There are a few areas in the world, termed Blue Zones where the people live to a ripe old age, hitting 100 years of age with ease: Sardinia in the Mediterranean, Okinawa in Japan, the Nicoya Peninsula in Costa Rica and Loma Linda in California. And what do these areas have in common, apart from really old people? A great diet.
This is why the Mediterranean diet has long been considered one of the healthiest in the world.
It is a whole diet approach, so rather than cutting out everything it's all about balance. You eat a variety of foods from a range of food groups. It is largely based in colour, as each colour provides us with different essential nutrients. So remember, eat the rainbow!
Nutritionist May Simpkin told Healthista how you can easily adopt the Mediterranean diet and stick to it. She suggests the following eight tips.
How to live longer:
Eat your five plus a day and make sure that you include a variety of colours as they represent different nutrients that the body needs.
For example, the red colour in tomatoes and watermelon is the result of lycopene, an antioxidant which protects against prostate and breast cancers.
1. Eat your veges
While the deep purple colour of aubergines and blueberries is from the anthocyanins which protect against free radicals.
Beta-carotene produces the orange colour of carrots and pumpkins, and is an antecedent of vitamin A, which is great for our eye health.

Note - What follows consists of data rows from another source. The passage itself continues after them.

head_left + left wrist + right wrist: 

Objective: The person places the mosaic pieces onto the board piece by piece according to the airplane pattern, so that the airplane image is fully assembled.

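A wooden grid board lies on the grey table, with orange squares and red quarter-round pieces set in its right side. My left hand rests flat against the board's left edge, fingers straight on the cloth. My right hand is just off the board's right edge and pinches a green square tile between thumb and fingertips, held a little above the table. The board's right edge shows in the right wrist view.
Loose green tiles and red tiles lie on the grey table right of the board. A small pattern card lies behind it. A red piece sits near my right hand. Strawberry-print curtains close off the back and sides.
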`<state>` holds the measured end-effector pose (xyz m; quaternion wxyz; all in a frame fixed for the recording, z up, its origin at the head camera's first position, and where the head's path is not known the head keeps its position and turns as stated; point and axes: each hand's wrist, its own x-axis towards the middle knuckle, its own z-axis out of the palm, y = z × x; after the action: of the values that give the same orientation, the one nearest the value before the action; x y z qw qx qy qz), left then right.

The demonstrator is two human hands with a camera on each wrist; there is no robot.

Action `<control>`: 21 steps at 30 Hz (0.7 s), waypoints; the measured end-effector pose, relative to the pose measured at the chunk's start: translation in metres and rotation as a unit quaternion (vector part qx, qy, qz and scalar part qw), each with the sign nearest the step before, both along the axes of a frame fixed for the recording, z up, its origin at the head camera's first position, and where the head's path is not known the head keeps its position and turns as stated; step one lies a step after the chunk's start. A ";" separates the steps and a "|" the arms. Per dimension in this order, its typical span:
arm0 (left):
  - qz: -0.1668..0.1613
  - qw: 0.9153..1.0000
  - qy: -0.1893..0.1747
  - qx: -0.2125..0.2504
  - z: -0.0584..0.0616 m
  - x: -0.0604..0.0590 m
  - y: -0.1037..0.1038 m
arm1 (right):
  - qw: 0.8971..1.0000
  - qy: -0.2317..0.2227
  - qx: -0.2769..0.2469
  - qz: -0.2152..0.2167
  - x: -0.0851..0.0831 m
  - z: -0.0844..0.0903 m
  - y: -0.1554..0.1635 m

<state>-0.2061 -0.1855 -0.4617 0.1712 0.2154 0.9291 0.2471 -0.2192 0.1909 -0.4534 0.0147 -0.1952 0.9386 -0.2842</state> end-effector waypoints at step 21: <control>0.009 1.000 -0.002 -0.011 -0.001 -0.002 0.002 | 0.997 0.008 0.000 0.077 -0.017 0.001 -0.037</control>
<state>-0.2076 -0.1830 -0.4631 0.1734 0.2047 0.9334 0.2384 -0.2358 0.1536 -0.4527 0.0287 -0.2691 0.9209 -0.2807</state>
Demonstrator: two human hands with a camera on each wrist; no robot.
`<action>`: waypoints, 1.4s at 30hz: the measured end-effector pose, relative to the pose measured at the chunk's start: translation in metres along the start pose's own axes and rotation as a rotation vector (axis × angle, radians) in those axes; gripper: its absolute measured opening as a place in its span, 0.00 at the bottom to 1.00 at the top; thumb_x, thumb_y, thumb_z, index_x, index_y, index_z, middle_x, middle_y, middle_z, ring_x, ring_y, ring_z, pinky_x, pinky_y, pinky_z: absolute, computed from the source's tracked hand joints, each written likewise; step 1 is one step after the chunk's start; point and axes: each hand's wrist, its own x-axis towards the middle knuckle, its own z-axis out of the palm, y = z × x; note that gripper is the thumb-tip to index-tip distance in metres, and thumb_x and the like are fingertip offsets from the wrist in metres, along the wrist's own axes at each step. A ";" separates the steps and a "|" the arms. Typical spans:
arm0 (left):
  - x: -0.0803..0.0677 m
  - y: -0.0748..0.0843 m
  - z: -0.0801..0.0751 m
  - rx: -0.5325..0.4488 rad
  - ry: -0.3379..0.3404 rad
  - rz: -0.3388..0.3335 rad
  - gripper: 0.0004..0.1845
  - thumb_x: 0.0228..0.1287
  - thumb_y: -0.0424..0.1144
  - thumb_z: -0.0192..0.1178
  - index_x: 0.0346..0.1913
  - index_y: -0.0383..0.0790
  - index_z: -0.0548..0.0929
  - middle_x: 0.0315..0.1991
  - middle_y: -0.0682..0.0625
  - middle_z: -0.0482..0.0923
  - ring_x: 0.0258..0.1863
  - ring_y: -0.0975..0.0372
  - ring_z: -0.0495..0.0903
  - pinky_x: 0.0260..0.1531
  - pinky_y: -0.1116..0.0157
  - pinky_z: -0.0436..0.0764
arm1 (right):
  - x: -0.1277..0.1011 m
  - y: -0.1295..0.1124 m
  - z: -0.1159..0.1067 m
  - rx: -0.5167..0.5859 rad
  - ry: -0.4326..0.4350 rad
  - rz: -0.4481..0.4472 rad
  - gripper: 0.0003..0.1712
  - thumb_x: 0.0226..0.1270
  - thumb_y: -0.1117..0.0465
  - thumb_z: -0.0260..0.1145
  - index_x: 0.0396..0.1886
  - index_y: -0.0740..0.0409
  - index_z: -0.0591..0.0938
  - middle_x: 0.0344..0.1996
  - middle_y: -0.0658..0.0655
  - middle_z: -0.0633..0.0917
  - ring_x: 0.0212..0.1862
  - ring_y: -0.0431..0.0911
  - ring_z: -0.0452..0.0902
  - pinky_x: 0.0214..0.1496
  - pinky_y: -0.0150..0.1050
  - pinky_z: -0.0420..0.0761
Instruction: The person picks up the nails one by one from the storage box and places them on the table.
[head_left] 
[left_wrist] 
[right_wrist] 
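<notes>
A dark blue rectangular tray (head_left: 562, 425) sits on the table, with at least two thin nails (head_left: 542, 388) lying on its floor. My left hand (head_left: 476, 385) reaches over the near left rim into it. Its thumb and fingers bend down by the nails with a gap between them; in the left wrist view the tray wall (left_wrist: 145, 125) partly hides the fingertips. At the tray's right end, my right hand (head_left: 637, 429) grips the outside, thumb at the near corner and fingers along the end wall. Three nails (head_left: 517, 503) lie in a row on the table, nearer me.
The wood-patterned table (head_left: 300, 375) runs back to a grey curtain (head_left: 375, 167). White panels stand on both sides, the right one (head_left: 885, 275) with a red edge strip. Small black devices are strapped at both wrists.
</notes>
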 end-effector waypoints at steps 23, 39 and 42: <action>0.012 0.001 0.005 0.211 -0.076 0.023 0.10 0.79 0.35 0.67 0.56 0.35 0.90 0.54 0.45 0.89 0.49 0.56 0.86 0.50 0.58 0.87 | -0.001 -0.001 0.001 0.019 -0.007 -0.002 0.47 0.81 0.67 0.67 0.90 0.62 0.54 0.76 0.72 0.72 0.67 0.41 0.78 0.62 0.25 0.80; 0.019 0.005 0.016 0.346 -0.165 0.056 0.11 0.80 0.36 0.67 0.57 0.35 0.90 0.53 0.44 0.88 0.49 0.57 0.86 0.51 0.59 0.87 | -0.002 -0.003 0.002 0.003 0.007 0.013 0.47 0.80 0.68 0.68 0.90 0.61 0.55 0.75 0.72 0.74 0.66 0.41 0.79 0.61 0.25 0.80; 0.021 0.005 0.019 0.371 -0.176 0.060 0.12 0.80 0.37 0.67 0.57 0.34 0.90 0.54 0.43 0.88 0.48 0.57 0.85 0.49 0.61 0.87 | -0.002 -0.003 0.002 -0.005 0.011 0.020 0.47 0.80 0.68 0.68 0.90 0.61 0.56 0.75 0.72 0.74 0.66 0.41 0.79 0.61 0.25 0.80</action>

2. Eat fish & cut red meat
According to the Mediterranean diet we should be eating a lot more fish, about 2-3 times a week in fact. Oily fish such as salmon, tuna, mackerel and sardines are the best because they contain high levels of omega 3 and protein.
Alternatively walnuts, avocado and flaxseeds are great plant-based sources.
Red meat should be eaten in small amounts as it contains more saturated fats than lean cuts like chicken and fish.
3. Eat healthy fats
You can get your healthy fat intake, as well as lots of protein and fibre, from lentils, chickpeas, beans, nuts and seeds. You should be eating these on a daily basis but make sure to be aware of your portion sizes. Eight to 10 nuts is a good amount.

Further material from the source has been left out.